Nombres, palabras, letreros, marcas, política lingüística... En el fondo, aunque lo pretendan enmascarar, están obsesionados con los rótulos y el nombre de las cosas. Piénsese, si no, en su seguimiento de sabueso sobre la manera de denominar a la lengua valenciana. O en ese rollo, ya mencionado, de las matrículas de los vehículos. O en sus chorros de spray sobre las indicaciones de carretera, para así "normalizarlas". O, cómo no, su meditación semántica de España, sea a propósito de las selecciones deportivas, sea por pura vocación. Ciertamente, son machacones estos filólogos de pacotilla, no importa que bastantes de ellos (tampoco es casualidad) sean titulados en la materia.
 
Por supuesto que la polémica acerca de los nombres es importante. Propóngase uno si no cambiarles la denominación de origen de Cataluña por otra cualquiera —por ejemplo, "Cuenca"— y verá. ¿Cuál es el problema, pues? Para estos nacionalistas quisquillosos, minimalistas y posmodernos, jibarizadores sólo de Estados que no soportan — y de cuyo auténtico nombre no quiero acordarme—, la cuestión es sencilla tratándose de catalanes, vascos y gallegos: sus patrias respectivas son "Catalunya", "Euskadi" y "Galiza". Pero, ¿cómo llamar a la nación de los españoles si resulta que España es el nombre que se le da al Estado español y no puede ser nación, porque nación ya son Cataluña, País Vasco y Galicia? ¿Lo oyen? Para el trabalenguas de los nacionalismos, España hace trampa si quiere seguir siendo Nación y Estado al mismo tiempo, puesto que ello supondría denominar igual a la Nación ("española") y al Estado ("español").
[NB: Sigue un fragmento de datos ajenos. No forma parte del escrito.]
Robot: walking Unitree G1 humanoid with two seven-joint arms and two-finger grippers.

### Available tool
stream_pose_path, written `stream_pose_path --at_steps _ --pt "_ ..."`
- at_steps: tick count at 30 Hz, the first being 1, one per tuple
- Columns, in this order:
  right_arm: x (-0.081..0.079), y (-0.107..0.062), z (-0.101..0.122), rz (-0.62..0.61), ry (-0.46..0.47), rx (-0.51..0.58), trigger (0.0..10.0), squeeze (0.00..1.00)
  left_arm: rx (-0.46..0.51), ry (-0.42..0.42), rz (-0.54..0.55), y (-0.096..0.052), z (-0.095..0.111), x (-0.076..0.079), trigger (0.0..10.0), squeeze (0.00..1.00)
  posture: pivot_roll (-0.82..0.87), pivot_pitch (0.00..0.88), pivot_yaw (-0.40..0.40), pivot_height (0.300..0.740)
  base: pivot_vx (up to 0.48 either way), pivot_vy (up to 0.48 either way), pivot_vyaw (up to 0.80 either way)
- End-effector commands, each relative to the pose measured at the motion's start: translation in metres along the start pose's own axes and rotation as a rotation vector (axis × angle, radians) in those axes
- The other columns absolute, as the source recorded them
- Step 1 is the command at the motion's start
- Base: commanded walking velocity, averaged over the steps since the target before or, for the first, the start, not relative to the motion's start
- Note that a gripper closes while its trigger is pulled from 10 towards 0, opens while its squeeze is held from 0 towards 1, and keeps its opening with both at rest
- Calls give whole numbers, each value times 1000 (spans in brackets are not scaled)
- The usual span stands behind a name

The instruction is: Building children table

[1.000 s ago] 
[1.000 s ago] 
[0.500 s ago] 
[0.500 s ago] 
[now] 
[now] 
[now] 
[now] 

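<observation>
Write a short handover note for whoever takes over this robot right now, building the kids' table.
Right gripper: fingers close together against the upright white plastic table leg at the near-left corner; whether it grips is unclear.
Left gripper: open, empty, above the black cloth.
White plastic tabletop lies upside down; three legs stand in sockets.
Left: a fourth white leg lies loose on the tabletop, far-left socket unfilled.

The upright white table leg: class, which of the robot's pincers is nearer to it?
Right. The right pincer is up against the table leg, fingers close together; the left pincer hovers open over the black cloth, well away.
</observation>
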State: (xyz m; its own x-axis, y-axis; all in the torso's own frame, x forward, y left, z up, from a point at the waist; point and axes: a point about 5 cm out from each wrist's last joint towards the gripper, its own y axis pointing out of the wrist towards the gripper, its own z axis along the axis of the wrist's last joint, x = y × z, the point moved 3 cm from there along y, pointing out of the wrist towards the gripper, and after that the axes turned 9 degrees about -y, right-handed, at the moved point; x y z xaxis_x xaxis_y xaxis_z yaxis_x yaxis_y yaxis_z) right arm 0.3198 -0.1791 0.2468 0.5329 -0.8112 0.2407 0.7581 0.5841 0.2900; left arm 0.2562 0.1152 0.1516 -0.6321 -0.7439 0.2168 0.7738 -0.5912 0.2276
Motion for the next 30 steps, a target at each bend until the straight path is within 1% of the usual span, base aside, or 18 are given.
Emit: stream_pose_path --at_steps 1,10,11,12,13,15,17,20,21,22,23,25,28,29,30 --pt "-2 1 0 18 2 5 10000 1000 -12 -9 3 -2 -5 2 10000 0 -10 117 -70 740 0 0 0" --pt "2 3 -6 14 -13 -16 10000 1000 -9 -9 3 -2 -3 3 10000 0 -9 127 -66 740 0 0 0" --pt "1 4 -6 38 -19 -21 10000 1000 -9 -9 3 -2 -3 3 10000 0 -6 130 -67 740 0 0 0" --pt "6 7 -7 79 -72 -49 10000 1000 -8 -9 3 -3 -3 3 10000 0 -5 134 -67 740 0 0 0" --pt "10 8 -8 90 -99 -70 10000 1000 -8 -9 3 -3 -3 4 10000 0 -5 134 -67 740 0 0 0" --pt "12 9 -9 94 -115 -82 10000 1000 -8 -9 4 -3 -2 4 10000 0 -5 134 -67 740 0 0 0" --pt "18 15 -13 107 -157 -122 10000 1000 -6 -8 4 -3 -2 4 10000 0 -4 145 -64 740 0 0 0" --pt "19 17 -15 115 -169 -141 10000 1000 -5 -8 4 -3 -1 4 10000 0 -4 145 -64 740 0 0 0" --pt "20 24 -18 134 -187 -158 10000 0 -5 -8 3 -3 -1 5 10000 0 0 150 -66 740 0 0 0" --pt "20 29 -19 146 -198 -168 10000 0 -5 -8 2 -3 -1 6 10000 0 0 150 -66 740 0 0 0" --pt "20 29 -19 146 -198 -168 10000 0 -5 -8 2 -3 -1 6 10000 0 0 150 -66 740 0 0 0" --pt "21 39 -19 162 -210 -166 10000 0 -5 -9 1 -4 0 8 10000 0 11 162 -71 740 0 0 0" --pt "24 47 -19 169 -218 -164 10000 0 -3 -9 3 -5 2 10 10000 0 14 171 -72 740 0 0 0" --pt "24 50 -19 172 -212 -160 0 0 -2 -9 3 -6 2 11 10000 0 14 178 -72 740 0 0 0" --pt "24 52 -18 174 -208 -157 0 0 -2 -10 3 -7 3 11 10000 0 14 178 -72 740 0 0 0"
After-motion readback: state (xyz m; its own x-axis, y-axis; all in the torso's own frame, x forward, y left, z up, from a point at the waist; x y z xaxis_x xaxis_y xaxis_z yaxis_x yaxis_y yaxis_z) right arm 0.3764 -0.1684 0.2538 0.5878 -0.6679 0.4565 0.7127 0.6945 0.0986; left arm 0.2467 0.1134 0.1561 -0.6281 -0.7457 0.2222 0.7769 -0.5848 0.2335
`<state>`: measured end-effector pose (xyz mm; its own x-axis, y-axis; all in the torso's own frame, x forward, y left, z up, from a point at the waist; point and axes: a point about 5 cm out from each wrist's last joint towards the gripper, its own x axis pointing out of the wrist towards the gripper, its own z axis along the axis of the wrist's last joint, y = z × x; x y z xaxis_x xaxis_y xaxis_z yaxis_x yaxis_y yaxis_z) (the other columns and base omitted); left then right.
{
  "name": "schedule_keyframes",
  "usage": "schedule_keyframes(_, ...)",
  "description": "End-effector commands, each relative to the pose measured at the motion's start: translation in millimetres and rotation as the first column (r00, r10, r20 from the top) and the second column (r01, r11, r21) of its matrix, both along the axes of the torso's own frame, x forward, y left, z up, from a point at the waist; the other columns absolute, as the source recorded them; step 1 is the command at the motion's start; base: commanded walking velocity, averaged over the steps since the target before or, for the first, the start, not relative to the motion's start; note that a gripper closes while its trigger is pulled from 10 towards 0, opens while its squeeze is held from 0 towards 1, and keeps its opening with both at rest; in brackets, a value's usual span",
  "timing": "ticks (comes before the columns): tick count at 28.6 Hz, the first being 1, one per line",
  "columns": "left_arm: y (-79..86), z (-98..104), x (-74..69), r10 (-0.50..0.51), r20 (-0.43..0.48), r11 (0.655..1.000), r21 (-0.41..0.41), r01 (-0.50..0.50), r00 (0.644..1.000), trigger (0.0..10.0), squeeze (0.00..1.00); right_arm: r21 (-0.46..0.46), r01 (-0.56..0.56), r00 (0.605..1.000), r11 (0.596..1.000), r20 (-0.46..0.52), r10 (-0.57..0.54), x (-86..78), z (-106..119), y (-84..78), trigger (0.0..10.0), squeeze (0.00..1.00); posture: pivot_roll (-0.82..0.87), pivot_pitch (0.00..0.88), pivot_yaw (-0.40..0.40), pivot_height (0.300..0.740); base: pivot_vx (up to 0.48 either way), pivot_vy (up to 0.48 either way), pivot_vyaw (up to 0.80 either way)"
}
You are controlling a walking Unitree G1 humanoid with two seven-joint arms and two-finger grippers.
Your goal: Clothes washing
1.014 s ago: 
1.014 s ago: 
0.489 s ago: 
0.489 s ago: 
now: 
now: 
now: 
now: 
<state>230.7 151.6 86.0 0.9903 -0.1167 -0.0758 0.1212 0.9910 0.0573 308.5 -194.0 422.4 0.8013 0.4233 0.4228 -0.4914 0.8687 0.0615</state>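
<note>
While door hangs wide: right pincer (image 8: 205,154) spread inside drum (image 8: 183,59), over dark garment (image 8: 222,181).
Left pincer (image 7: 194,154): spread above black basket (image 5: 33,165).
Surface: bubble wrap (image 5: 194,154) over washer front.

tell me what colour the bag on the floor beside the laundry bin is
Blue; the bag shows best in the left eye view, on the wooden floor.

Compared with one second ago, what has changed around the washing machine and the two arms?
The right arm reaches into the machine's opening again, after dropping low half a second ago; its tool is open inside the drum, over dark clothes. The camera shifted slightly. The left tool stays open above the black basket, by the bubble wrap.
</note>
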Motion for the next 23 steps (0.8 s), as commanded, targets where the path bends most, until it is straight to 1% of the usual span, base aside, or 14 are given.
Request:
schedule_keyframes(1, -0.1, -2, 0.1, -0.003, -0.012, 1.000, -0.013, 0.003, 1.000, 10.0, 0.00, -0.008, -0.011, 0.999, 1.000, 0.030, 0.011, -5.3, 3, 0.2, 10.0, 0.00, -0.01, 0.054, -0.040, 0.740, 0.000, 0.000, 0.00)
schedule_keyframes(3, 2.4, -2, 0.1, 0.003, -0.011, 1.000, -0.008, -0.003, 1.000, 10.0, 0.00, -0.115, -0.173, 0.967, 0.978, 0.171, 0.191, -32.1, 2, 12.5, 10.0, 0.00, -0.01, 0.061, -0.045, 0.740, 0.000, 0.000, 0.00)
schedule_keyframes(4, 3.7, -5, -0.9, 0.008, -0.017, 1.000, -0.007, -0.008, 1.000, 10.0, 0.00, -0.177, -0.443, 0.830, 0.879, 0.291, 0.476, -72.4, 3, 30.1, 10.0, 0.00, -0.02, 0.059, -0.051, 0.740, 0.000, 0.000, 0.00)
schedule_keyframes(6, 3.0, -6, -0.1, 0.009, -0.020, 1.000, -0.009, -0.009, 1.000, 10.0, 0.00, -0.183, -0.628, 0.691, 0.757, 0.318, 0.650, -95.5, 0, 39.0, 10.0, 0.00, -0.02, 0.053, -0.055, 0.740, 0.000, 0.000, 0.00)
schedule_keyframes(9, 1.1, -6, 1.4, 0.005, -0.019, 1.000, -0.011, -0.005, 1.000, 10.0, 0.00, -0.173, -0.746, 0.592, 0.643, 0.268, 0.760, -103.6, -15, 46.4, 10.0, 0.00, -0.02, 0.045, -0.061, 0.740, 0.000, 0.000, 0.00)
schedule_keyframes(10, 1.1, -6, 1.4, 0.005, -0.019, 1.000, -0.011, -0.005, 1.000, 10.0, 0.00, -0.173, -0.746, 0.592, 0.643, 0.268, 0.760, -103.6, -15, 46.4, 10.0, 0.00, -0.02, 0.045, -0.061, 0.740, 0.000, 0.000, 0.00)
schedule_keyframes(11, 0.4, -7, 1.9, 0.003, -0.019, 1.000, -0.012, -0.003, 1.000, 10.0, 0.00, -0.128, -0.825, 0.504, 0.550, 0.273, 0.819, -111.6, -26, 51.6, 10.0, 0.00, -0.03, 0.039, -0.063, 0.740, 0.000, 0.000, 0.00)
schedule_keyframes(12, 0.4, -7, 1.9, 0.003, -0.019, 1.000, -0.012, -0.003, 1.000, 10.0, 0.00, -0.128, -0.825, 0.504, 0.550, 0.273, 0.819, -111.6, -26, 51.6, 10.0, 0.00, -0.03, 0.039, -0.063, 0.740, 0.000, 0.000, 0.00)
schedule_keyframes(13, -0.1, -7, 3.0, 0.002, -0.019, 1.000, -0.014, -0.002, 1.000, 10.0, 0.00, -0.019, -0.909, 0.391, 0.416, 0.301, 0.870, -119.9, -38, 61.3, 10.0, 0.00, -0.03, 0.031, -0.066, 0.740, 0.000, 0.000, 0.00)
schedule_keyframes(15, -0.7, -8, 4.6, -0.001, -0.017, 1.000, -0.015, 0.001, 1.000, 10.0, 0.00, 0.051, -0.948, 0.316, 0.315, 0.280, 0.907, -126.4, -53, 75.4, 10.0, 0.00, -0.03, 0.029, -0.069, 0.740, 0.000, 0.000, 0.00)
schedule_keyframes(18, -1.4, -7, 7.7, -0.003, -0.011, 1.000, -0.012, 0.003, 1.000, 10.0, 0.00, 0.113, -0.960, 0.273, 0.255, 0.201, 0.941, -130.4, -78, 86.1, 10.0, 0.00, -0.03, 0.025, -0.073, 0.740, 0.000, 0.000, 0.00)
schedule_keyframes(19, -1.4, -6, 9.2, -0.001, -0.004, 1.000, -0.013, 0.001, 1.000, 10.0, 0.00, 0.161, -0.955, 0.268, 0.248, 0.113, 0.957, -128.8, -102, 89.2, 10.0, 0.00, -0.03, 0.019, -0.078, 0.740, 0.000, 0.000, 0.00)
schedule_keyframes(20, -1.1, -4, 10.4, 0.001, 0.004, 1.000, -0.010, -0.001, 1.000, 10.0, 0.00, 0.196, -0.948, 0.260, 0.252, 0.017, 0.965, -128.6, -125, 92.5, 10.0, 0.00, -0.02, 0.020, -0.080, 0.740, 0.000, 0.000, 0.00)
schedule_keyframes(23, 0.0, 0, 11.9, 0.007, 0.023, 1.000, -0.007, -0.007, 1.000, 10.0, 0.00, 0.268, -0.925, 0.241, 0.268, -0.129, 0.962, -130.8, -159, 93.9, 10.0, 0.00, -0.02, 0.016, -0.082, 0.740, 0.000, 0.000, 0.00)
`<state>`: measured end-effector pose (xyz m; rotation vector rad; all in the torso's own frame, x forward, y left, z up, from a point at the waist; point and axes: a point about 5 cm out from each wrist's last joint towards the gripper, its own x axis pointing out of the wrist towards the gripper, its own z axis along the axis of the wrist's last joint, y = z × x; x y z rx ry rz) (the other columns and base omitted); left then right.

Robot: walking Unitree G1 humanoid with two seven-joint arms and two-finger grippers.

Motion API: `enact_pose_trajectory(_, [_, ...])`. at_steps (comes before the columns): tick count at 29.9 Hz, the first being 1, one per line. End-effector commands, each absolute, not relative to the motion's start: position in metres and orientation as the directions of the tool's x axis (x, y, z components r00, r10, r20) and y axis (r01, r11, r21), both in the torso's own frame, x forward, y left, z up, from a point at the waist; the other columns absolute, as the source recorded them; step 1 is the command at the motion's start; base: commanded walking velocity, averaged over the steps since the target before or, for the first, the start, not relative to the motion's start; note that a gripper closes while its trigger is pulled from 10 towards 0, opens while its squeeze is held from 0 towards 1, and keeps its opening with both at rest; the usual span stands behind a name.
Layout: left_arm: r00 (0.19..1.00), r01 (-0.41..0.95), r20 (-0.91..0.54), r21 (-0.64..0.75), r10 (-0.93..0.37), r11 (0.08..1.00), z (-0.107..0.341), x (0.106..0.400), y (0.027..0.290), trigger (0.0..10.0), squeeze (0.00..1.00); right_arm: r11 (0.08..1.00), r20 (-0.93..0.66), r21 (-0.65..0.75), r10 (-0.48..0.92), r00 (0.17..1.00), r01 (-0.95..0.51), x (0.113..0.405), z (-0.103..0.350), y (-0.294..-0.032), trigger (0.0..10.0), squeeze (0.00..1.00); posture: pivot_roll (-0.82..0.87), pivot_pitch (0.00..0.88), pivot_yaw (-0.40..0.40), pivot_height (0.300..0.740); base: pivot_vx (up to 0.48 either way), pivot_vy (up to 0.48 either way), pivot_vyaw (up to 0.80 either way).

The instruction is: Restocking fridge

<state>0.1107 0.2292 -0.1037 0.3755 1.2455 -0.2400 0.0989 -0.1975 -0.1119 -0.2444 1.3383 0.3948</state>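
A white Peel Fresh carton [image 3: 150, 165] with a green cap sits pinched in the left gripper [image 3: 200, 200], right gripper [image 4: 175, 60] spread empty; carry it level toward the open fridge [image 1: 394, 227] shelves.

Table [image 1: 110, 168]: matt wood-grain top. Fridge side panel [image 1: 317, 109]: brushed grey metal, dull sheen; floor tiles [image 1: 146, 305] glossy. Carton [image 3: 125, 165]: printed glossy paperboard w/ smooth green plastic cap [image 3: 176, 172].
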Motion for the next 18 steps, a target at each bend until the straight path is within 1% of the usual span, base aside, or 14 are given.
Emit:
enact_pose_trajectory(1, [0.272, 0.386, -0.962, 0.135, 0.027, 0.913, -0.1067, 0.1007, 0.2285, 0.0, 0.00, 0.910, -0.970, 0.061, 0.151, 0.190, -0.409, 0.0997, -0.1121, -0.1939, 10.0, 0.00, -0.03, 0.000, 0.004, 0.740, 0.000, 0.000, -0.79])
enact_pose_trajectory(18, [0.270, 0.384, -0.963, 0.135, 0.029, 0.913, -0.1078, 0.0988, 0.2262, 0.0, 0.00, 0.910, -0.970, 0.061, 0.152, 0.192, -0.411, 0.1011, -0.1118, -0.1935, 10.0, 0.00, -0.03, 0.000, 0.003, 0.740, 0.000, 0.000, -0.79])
El plan es reservar el nombre de España a la nación, al mismo nivel que las otras tres y excluyendo de ella a sus respectivos habitantes, en el horizonte inmediato de un "Estado multinacional" que merece una designación "más neutral". Por ejemplo, "Celtiberia", "Hesperia" o… el "País de los Conejos", tal y como llamaban los fenicios a la Península Ibérica, recuerda otro burlesco nacionalista académico, C. Ulises Moulines, sacudiendo la Historia y los diccionarios. Luego, Maragall dirá.
 
¡Cuánta preocupación por el nombre y destino de aquello que desean desintegrar! Con todo, olvidan, ocultan y callan, que España es Nación y Estado viejos, pero plenamente viva y actual. Se hizo en Castilla, como advirtió Ortega, y fue sumando partes hace más de quinientos años hasta componer un resultado íntegro. Fue entonces cuando tuvo que hacerse un nombre propio. Y lo hizo. Asunto concluido. Julián Marías, puntualizando al maestro, ha escrito que Castilla se hizo España. Sea. El caso relevante hoy es este: "No se olviden los nombres. [A diferencia de Francia] la nueva nación de la Península Ibérica no se llamará como su parte mayor, Castilla, sino con el nombre que había unificado a todas sus tierras y había tenido unidad política —aunque no nacional— en la época visigótica: España".